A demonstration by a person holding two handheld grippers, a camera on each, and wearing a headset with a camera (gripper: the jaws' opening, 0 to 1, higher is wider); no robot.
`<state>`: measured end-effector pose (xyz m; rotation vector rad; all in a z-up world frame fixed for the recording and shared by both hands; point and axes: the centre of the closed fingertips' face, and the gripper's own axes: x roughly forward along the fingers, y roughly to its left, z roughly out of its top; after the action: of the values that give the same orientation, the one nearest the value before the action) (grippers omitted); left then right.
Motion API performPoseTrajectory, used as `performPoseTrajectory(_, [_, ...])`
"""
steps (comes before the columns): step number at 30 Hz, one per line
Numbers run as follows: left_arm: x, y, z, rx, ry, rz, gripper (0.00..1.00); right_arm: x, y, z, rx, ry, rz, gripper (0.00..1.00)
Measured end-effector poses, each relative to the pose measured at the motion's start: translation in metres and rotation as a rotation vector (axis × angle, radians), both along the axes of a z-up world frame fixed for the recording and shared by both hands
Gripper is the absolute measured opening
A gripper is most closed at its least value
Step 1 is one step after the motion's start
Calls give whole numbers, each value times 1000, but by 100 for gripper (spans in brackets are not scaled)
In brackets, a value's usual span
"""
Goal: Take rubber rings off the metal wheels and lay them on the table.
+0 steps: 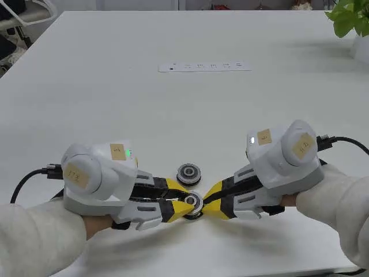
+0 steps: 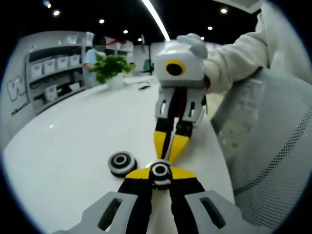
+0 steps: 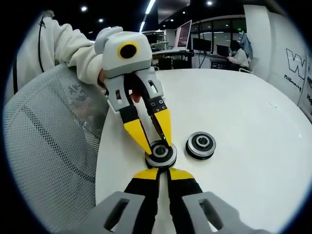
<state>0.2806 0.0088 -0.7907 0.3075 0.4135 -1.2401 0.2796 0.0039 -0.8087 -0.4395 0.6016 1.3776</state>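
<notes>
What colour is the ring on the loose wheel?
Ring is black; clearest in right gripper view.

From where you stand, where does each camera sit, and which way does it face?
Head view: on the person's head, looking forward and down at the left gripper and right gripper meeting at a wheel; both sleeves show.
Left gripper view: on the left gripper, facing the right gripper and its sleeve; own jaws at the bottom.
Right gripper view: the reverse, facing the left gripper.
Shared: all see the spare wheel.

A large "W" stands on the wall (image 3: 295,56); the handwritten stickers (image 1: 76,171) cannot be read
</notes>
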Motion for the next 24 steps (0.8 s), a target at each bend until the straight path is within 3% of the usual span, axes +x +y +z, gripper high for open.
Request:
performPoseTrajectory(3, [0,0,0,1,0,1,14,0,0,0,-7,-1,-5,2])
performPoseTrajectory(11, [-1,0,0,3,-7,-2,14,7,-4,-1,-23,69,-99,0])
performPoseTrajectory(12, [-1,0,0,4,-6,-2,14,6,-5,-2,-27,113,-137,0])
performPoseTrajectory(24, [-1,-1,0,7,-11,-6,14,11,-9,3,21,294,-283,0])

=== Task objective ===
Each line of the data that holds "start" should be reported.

=== Written reply ===
Measured end-effector poses, each relative to the pose measured at the motion's start: translation in metres and rotation as a rotation vector (axis × angle, radians), both along the axes of a z-up world frame fixed for the recording and shared by both hands
Step 1 is one step after the motion's start

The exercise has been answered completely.